Bir ses ile uyandım aniden hem de fazla gürültülü bir ses ile... Yatakta toparlanıp kalktım ayağa fakat odadan çıkamazdım. Kapının önüne gidip dinlemeye başladım sesleri. Sanırım Sina'nin sesiydi. Hiç duymadığım kadar öfkeli bir ses tonuyla konuşuyordu.

"O katillerle anlaştın mı? Beni öldüren, bizi öldüren adamla el şıkıştın mı? Düşünmedin mi bizi?"

Başka bir adamın sesi arada giriyor ama Sina'nın sesi onu bastırıyordu.

"Ben her gün acıyla yaşarken sen bunları mı planladın? O yanımızda olsaydı ne yapardı sence? Onu da mı hiç düşünmedin?"

Adamın sesi yeniden giriyor araya. "Senin için yapıyorum." diyor bağırarak. "Şimdi yaptıkların için gelecekte çok pişman olacaksın ama seni anlıyorum. Hepimiz için yaptım. İntikam için." Sina adamın dediklerine kulak asmıyor. Anlamak istemiyor. Tekrar başlıyor konuşmaya...

"Bugünden sonra sen de öldün içimde.
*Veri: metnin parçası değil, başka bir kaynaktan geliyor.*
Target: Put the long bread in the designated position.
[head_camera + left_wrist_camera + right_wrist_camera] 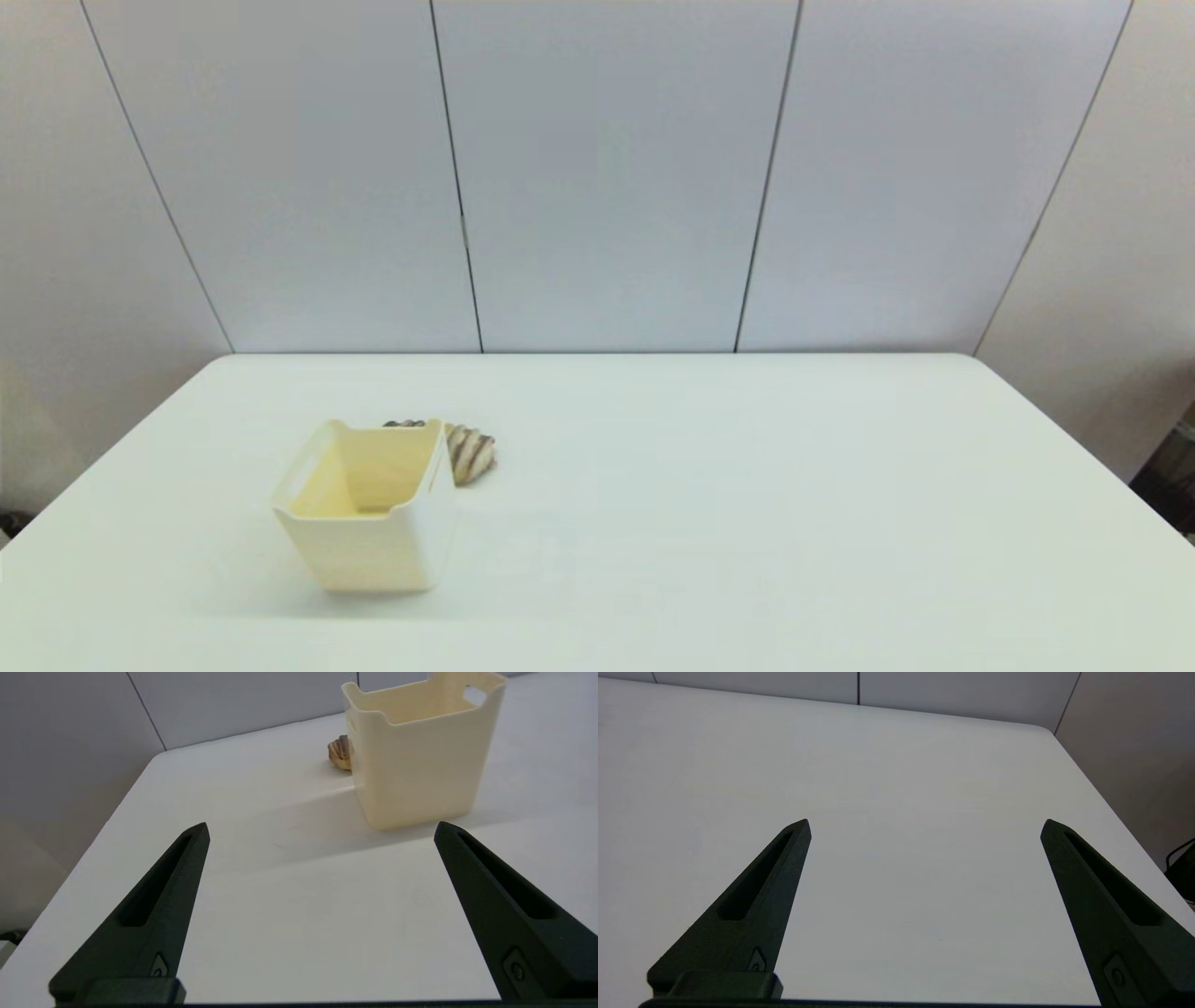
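Observation:
The long bread [470, 453] is a tan loaf with dark brown crosswise stripes, lying on the white table right behind the cream bin [366, 532], which hides most of it. In the left wrist view only one end of the long bread [340, 752] shows past the cream bin [420, 770]. My left gripper [321, 833] is open over bare table, well short of the bin, with nothing between its fingers. Over the table's right side, far from both things, my right gripper [926, 828] is open and holds nothing. Neither arm shows in the head view.
The cream bin is open-topped with handle cutouts and looks empty inside. The white table [747, 485] ends at a grey panelled wall behind. Its rounded right far corner [1043, 730] shows in the right wrist view, and its left edge [107, 821] in the left wrist view.

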Motion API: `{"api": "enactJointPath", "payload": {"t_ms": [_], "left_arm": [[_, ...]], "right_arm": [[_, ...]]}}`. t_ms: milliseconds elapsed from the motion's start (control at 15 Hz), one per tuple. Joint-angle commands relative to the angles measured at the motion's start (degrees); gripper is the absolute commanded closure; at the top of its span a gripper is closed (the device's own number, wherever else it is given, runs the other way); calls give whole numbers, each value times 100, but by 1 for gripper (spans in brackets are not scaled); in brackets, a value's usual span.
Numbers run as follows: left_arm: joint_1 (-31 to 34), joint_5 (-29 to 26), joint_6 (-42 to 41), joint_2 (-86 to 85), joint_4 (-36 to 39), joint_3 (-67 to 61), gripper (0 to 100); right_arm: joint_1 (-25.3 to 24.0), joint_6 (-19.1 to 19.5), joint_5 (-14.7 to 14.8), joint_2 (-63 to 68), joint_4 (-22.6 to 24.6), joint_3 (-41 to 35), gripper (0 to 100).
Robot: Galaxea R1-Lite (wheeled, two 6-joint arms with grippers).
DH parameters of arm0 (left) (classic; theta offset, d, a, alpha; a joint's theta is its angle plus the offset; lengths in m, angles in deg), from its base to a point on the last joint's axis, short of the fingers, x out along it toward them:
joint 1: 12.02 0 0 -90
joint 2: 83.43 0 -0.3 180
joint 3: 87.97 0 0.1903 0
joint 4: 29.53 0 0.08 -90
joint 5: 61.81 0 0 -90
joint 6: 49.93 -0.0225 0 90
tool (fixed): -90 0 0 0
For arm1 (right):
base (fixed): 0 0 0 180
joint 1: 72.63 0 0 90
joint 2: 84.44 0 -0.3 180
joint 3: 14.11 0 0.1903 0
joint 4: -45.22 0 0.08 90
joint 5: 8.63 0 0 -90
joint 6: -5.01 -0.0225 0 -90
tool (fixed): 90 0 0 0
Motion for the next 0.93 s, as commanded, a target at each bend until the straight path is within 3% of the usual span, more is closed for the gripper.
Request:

Sana olan saygım, sevgim, her şey nefrete döndü artık." Zorla nefes alıyor ama yine de susmuyor.

"Şu an seninle konuştuğum için bile kendime acıyorum... "

Ayak sesleri benim olduğum yere doğru geldi. Kapının önünde derin bir nefes aldı ve hafifçe tıklattı kapıyı. "Hazır mısın?"

Şimdi kapıyı açsam dinlediğimi anlayacaktı. Zaten sinirleri doruk noktasındayken bana bulaşmasını hiç istemiyordum. Adım atar gibi yapıp ses çıkardım ve kapıyı öylece açtım. Uykudan yeni uyanmış gibi bir surat ifadesi takınabilirsem başıma iş almadan atlatabilirdim bu geceyi...

"Yeni uyandın herhalde?" dedi biraz önceki ses tonundan eser yoktu. Eğer o konuşmaları duymasaydım Sina'yı dünyanın en huzurlu insanı olarak adlandırabilirdim.

"Evet" dedim mırıltıyla. "Artık eve gitmek istiyorum."

Belimden tutup destekledi tekrar. Bu sefer direnmedim ona karşı hatta kafamı boynuna gömdüm.

"İstersen taşıyabilirim arabaya kadar seni."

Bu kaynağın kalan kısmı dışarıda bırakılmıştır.